The following discussion and analysis summarizes our plan of operation for the next twelve months, our results of operations for the six months ended January 31, 2008, and changes in our financial condition from July 31, 2007. This discussion should be read in conjunction with the Management’s Discussion and Analysis or Plan of Operation included in our Annual Report on Form 10-KSB for the fiscal year ended July 31, 2007.

Overview

We were incorporated on October 25, 2005 under the laws of the State of Nevada. Since our inception, we have operated a translation brokerage business, acting as an intermediary between clients and independent, professional translators located throughout the world with whom we are associated. However we have been unsuccessful in our efforts to generate revenue from this business.

As a result, our management has suspended our translation brokerage business and is currently in the process of evaluating alternative business opportunities. Our management has identified what it believes are promising opportunities in the oil and gas industry. However, we have not yet entered into any definitive agreements with respect to these potential opportunities and there are no assurances that we will be able to do so in the future.

Recent Corporate Developments

The following significant developments occurred since the completion of our fiscal quarter ended October 31, 2007:

1.

On November 21, 2007, Dr. Paul C. Kirkitelos was appointed our Chief Executive Officer, Chief Financial Officer, President, Secretary and Treasurer to fill the vacancies created by

3



the resignations of Jonathan Moore as our President and Treasurer and Naomi Moore as our Secretary.

   
2.

On November 23, 2007, Paul C. Kirkitelos purchased 29,250,000 (1,170,000 pre-split) shares of our common stock from each of Jonathan Moore and Naomi Moore, being equal to 58,500,000 (2,340,000 pre-split) shares in the aggregate. As consideration for these shares, Dr. Kirkitelos paid $124,990 to each of Mr. Moore and Mrs. Moore, equal to $249,980 shares in the aggregate.

   

As a result of the completion of the sale of the Shares to Dr. Kirkitelos, Mr. Moore and Mrs. Moore no longer own any shares of our common stock and Dr. Kirkitelos now owns approximately 58.4% of the outstanding shares of our common stock, resulting in a change of control. Pursuant to the terms of the agreement amongst Mr. Moore, Mrs. Moore and Dr. Kirkitelos, Mr. Moore and Mrs. Moore resigned from our Board of Directors and Dr. Kirkitelos was appointed as our sole director on December 24, 2007. There were no disagreements between us and Mr.

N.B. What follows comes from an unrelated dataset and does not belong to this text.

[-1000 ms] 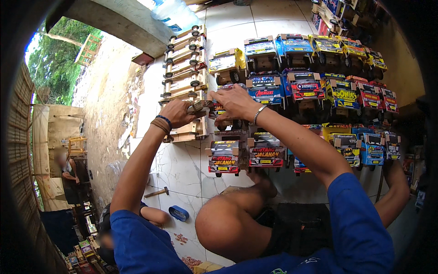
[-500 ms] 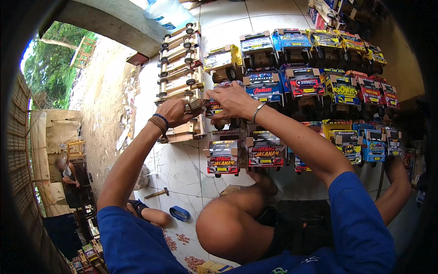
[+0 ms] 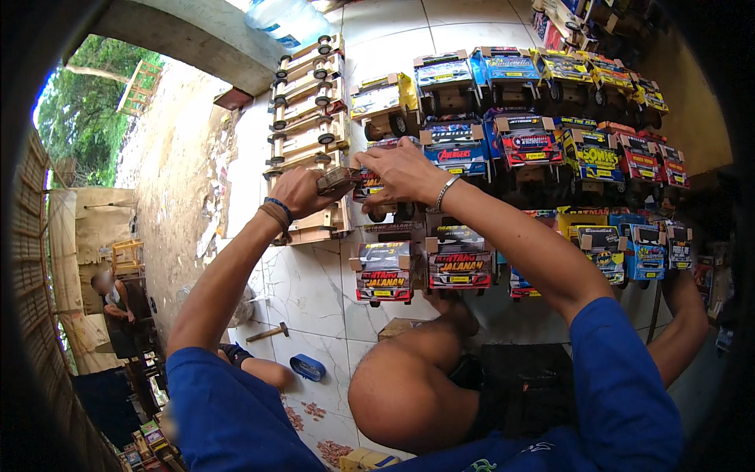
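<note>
My left hand (image 3: 300, 193) is closed round a brownish, metal-looking hand tool (image 3: 336, 181), whose exact kind I cannot make out. The tool's end meets the left side of a dark toy truck (image 3: 368, 187) with red lettering. Over that truck lies my right hand (image 3: 406, 175), its fingers bent round the body and partly hiding it. Just left of the truck, a column of bare wooden chassis (image 3: 303, 122) with black wheels passes under my left hand. To the right of my right hand stands a blue toy truck (image 3: 456, 156).
Several rows of printed toy trucks (image 3: 525, 141) stand on white tiles (image 3: 313, 283). A hammer (image 3: 268, 333) and a blue oval dish (image 3: 307, 367) lie near my knee. Another person's arm (image 3: 683, 315) reaches in at right; one more person (image 3: 122, 311) is far left.
Both hands stay at the same truck, with the tool tilted slightly differently. My knee has shifted a little to the right.
</note>
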Tool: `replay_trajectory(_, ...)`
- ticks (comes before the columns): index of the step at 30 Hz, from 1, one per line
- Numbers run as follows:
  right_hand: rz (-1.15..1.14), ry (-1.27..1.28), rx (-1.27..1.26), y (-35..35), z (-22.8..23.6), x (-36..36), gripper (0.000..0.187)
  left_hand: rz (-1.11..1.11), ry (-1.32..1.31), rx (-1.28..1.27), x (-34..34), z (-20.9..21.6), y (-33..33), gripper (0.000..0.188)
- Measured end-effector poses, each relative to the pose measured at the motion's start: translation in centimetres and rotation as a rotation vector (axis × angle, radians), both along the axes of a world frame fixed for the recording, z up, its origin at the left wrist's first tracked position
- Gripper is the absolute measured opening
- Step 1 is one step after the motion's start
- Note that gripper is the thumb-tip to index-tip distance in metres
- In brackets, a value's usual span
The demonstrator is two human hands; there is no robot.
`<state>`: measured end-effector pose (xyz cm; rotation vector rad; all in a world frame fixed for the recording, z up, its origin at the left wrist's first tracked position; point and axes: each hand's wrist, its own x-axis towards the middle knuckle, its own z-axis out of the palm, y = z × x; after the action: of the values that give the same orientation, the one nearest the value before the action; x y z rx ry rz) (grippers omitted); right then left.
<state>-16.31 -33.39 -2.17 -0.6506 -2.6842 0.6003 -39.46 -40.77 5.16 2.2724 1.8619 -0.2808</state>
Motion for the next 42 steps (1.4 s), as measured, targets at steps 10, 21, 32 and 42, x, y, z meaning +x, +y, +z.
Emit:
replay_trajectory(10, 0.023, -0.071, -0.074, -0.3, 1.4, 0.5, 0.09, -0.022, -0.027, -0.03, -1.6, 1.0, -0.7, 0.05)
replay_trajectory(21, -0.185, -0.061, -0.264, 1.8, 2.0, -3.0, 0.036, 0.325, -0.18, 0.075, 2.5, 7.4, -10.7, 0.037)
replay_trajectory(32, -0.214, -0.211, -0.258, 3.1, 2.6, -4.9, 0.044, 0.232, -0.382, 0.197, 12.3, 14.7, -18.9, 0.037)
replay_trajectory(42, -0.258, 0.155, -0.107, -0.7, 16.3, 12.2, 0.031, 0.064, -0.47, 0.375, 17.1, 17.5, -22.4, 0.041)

Moore or Mrs. Moore regarding any matter relating to our operations, policies or practices.

   
3.

On January 7, 2008, we completed a 25-for-1 split of our common stock. As a result of the stock split, our authorized capital increased from 100,000,000 shares of common stock, par value $0.001 per share, to 2,500,000,000 shares of common stock, par value $0.001 per share. The total number of shares of our common stock issued and outstanding was increased from 4,003,500 shares to 100,087,500 shares, with each stockholder holding 25 shares of our common stock for every one share held prior to the stock split.

   
4.

On January 9, 2008, as a result of the 25-for-1 stock split, our trading symbol was changed to “LNGE.”

   
5.

On January 22, 2008, Morgan & Company, Chartered Accountants, resigned as our independent public accountants. Morgan & Company stated that they were resigning as our independent auditors due to the relocation of our offices and management from Canada to the United States. Because of this relocation, Morgan & Company felt that it was not appropriate for them to continue as our auditors.

   
6.

On January 26, 2008, Malone & Bailey PC, Certified Public Accountants and Business Consultants, was appointed as our new independent registered public accounting firm following the resignation of Morgan & Company, Chartered Accountants.

   
7.

On March 7, 2008, we entered into a loan agreement (the “Loan Agreement”) with Little Bay Consulting SA (“Little Bay”) for $220,000 (the “Principal Sum”). Under the terms of the Loan Agreement, we have agreed to pay interest to Little Bay at a rate of 5% per annum, and to repay the loan on or before July 1, 2010.

PLAN OF OPERATION

Our management has suspended our translation brokerage business and is currently in the process of evaluating alternative business opportunities. Our management has identified what it believes are promising opportunities in the oil and gas industry. However, we have not yet entered into any definitive agreements with respect to these potential opportunities and there are no assurances that we will be able to do in the future. As a result, at this time, we are unable to provide an accurate estimate of our financial requirements for the next twelve months. However,

4


as at January 31, 2008, we had a working capital deficit of $47,281and we anticipate that we will require substantial financing in the near term.

RESULTS OF OPERATIONS

Six Months Summary

  Three Months Ended Percentage   Six Months Ended Percentage
  January 31, Increase /   January 31, Increase /
  2008 2007 (Decrease)   2008 2007 (Decrease)
Revenue $-- $-- n/a   $- $- N/A
Expenses (46,325) (25,483) 81.8%   (82,088) (52,115) 57.5%
Miscellaneous Income -- 3,736 (100.0)% -- 3,736 (100.0)%
Net loss $(46,325) $(21,747) 113.0%   $(82,088) $(48,379) 69.7%

Revenues

During the three months ended January 31, 2007, we earned miscellaneous income of $3,736. This income was earned from a trial run conducted by us of our translation brokerage business and was classified as miscellaneous income as it did not constitute revenue from operations. We have not earned revenue from our operations since our inception.

We can provide no assurance that we will earn significant revenues, if any, in the future.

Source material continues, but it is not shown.